The basis for the article is charity not profit. How does manufacturing their
device in Detroit provide any competitive advantages. Apple does not have the
margin or expertise to build semi-conductor fabs in Detroit, nor does the
expertise exist to run such a plant in Detroit.

------
hop
The cost to manufacture the iPhone is around $190 and final assembly is only
5-7% of that. Apple gets $600 for them. Apple's genius designers and engineers
are creating the lion's share of economic value, not factory workers.

And having been to many OEM factories in southern China and Taiwan, you have
to put their labor in context - workers pour in to work and are making several
times more money than their parents did - the generational difference is
massive. Imagine making 10x more than your parents. They have job fairs with
hundreds of thousands of people wanting to work, its not forced. There is a
wide spread air of excitement and opportunity all over south east Asia.

Apple tapping these eager to work people gives them more capital to reinvest
in the 1000x more valuable jobs in Cupertino, this in turn employs a lot more
people and business in America.

------
tewks
Jobs already did this with NeXT. It would be interesting to see Apple do this
as well.

They have plenty of cash with which to do so though such a project is perhaps
not the best diversion of resources for shareholders...

[http://money.cnn.com/magazines/fortune/fortune_archive/1990/...](http://money.cnn.com/magazines/fortune/fortune_archive/1990/02/26/73121/index.htm)

------
brianbreslin
I don't think americans (being one myself), care as much as the author thinks
about stuff being made in america. Maybe in 1986 we did, not in 2010.

------
zb
I've never quite understood why Chinese people are somehow less worthy than
Americans of having jobs.

That aside, labour costs are not actually a large proportion of the cost of
manufacturing electronics. The main reason goods like this are manufactured in
the far east is that all of the components are manufactured there, so it makes
sense to assemble them nearby. Detroit is pretty much the worst place you
could imagine for that - think of the lead times.

------
workingsmart
There are a few systemic issues preventing this from happening, but otherwise
it would be a great idea for apple.

1) The Chinese people are impoverished by the Chinese government and kept that
way by the dollar peg.

2) People in China would kill to be paid what we call minimum wage here in the
USA... that is, if they were allowed to have guns.

3) The main expense in a modern manufacturing operation is not manpower but
rather the automation in the manufacturing facility itself.

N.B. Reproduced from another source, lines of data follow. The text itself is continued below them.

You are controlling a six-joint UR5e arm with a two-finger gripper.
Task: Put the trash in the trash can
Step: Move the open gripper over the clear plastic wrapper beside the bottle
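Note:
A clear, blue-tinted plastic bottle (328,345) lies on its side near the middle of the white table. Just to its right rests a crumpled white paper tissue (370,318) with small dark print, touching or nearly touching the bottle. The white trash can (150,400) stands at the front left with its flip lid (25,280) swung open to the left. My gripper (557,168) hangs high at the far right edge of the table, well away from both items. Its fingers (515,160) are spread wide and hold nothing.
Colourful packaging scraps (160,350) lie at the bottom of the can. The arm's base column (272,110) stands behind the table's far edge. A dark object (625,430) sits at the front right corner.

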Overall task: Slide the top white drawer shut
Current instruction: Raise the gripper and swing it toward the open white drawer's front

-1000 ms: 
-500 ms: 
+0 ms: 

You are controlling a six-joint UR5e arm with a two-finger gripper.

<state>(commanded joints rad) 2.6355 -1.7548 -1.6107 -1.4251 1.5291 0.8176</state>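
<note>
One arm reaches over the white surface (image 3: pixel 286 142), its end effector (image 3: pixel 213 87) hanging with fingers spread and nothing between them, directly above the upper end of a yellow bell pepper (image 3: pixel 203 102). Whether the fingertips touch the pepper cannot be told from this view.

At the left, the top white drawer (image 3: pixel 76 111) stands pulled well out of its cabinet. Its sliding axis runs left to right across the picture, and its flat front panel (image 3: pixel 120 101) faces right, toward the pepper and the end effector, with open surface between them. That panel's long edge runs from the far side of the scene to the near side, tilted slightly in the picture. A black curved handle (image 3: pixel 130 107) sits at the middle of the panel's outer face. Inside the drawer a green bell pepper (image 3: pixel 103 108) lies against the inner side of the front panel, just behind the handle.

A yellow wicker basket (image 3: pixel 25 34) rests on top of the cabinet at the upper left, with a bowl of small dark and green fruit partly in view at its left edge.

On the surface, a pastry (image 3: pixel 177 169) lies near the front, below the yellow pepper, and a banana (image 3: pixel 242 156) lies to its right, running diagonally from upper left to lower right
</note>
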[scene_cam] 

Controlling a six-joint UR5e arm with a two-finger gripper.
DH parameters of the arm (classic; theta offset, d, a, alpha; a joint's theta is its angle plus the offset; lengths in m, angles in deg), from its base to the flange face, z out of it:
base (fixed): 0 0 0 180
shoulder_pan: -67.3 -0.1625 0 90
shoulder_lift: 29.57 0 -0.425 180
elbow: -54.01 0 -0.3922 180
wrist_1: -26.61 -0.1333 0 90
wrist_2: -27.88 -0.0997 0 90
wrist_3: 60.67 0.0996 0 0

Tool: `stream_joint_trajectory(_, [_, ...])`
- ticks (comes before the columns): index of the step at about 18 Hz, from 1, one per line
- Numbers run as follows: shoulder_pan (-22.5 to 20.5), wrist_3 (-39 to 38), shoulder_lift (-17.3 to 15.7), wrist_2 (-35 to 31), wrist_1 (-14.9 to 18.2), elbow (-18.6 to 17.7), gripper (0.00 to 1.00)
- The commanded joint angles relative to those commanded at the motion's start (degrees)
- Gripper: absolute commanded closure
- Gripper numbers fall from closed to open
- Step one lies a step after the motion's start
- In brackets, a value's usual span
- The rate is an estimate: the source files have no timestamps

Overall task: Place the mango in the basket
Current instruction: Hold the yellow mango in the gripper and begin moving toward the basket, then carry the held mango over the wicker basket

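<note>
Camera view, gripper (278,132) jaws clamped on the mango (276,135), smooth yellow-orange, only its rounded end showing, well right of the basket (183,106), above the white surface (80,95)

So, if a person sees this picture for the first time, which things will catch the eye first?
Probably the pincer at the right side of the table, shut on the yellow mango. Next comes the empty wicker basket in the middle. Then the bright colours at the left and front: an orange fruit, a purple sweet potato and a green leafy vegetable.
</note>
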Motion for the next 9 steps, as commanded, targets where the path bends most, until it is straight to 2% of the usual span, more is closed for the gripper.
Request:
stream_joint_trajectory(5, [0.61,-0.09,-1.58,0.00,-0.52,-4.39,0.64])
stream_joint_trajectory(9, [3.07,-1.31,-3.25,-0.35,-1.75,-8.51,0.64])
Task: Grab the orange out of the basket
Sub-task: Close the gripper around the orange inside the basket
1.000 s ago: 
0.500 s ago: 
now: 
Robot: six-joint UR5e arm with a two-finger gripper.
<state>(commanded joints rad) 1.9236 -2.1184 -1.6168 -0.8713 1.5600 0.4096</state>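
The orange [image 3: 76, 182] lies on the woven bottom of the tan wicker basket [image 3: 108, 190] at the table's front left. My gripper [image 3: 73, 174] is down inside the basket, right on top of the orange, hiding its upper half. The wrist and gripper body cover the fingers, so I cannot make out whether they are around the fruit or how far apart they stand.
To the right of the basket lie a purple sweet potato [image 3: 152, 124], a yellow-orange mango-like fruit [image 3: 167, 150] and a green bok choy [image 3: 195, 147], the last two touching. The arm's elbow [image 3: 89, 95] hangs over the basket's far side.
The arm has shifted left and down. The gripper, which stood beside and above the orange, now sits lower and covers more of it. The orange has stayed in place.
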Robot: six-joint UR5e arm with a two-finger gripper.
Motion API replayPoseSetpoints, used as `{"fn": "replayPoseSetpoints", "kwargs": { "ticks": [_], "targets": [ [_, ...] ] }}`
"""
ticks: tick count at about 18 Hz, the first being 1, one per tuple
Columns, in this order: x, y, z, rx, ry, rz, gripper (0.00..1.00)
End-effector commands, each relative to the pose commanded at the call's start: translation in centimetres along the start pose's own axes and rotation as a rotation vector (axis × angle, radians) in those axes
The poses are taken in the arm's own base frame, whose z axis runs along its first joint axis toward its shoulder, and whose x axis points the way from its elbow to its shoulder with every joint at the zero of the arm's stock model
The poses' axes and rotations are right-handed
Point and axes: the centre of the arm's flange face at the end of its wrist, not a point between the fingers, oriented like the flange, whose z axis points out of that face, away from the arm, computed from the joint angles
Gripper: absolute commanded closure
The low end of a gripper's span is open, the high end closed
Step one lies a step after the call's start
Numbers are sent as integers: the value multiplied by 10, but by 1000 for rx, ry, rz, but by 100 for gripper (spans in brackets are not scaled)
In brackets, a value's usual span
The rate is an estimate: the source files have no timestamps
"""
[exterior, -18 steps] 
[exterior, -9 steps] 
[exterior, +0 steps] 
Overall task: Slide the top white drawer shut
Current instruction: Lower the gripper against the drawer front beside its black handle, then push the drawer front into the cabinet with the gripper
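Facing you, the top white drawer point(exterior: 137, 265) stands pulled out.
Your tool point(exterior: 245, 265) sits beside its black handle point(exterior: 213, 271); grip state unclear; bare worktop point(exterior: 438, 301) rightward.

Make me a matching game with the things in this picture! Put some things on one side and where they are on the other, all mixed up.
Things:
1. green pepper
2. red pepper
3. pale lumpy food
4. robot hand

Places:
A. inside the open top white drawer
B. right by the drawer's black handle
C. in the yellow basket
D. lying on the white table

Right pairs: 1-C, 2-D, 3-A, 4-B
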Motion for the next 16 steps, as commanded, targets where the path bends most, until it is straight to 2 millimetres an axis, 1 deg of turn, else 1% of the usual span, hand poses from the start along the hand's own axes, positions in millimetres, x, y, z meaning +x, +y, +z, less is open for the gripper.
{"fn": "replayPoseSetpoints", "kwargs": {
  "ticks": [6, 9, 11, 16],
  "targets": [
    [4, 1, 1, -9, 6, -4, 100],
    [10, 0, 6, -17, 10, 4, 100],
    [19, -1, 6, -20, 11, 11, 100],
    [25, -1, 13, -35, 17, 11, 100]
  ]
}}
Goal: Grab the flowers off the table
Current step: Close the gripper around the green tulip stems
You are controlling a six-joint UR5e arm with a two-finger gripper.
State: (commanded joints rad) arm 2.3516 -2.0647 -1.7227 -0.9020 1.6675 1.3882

4) Most of the know-how to build these factories and the companies that
manufacture automation equipment are located in China.

5) Making iphones in the USA would probably cost 5x as much as making them in
China, and at most Americans would pay 20% more to have a "Made in USA"
stamped on the iphone.

------
joubert
1) they probavly considered multiple manufacturing locations already (and
probably reevaluate periodically)

2) customer base is world wide, so there isn't a geographic reason necessarily
to base manufacturing in America. Whenever I buy an Apple product (not from
their brick & mortar store), it ships directly from Shenzhen to my door here
in Manhattan (I couldn't care less if it shipped from Texas)

------
DrJokepu
Even though I'm European, I would feel a lot better purchasing goods
manufactured in the States, or really anywhere in the Western World. I would
be prepared to fork out a bit more money (within reasonable limits) for such
products.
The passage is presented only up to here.